Goal of the exercise: Wherever "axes" occurs in the entries, copy the line that holds it.

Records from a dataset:
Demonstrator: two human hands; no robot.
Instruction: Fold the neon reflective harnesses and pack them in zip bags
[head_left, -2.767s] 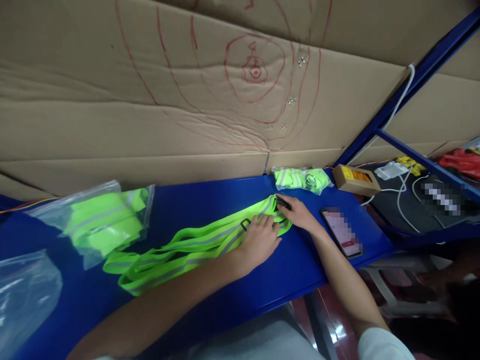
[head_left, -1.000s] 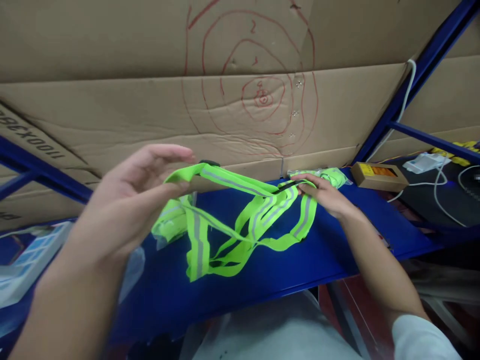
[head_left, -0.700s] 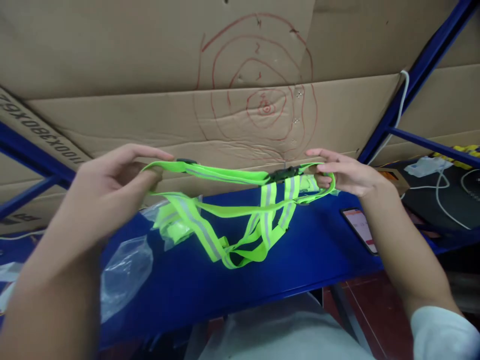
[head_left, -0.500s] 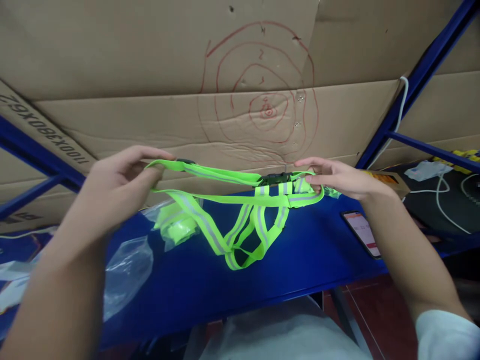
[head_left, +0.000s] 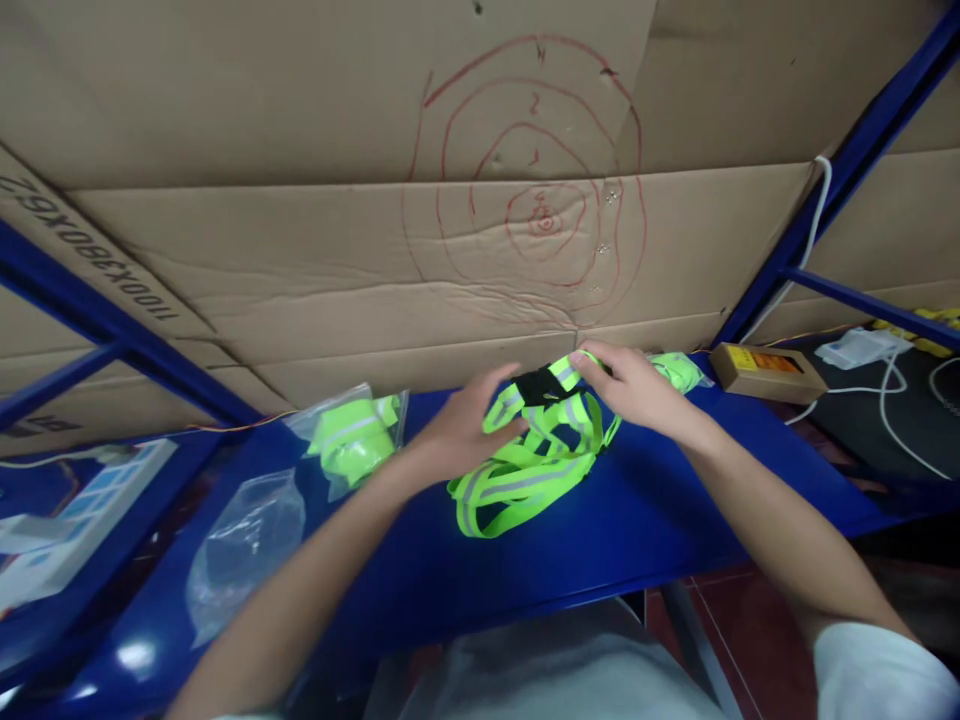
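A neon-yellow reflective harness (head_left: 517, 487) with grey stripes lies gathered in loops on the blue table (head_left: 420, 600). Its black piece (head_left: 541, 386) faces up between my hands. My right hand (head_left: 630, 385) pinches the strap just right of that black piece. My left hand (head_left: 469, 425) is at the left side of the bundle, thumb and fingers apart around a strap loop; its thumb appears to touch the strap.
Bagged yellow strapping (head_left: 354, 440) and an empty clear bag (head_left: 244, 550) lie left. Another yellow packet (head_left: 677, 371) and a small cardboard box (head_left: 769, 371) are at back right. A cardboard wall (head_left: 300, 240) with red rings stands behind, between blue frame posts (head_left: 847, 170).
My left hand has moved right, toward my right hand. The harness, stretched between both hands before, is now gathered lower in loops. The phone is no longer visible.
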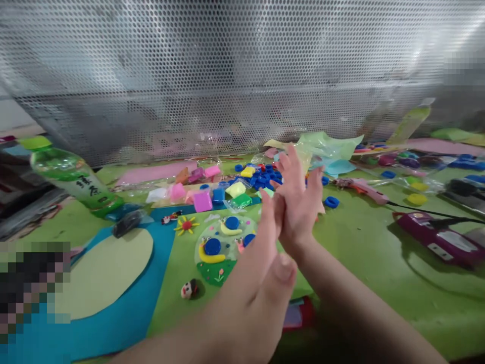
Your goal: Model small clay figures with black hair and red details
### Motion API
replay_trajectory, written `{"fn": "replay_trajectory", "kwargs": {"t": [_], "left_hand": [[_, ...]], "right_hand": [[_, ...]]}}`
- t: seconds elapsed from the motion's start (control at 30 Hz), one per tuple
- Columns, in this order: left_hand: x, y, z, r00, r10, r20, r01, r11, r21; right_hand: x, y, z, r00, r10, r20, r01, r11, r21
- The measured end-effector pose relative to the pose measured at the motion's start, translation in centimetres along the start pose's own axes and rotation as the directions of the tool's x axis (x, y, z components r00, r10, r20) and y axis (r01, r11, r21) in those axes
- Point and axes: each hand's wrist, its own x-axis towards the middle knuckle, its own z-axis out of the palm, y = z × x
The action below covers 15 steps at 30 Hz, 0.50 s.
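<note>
My left hand (261, 293) reaches forward from below, its thumb raised and its fingers stretched out. My right hand (297, 205) is held upright just beyond it with fingers spread, slightly blurred. The two hands meet or nearly meet at the palms; anything small between them is hidden. Beneath them lies a green sheet (172, 283) with a round clay picture: snails with blue bottle-cap shells (212, 246), a dark green patch (212, 273) with a flower, and a yellow-rayed sun (187, 225) at its upper left. A small clay head (188, 289) sits near the sheet's lower left.
Behind are several coloured clay blocks (203, 201) and a heap of blue caps (261, 178). A green bottle (76, 177) and a pale oval (109, 273) on blue card (151, 283) are left. Right lie a pink corded tool (366, 191) and a purple power strip (435, 237). Perforated metal (227, 76) stands behind.
</note>
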Motion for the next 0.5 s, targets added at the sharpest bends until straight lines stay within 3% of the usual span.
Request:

Solved problem:
- The measured end-effector pose relative to the pose measured at the motion's start, translation in centimetres along the start pose's own axes and rotation as the directions of the tool's x axis (x, y, z components r00, r10, r20) and y axis (r01, r11, r21) in those axes
- Point and axes: each hand's wrist, its own x-axis towards the middle knuckle, its own z-axis out of the palm, y = z × x

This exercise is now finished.